▶ _Information supplied_:
================

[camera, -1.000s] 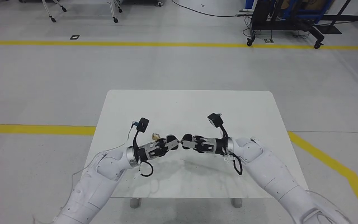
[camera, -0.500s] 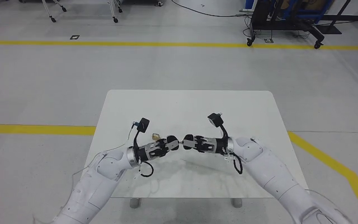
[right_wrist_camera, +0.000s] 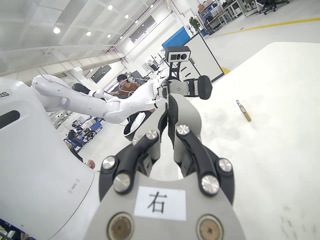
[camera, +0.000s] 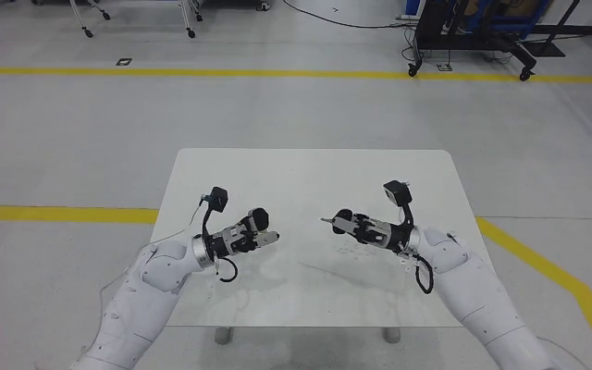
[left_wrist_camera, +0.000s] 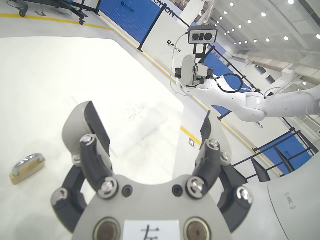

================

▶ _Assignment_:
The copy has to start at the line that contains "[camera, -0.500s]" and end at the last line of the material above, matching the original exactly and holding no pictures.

▶ _Result_:
[camera, -0.500s] 
[right_wrist_camera, +0.000s] 
[camera, +0.000s] 
[left_wrist_camera, +0.000s] 

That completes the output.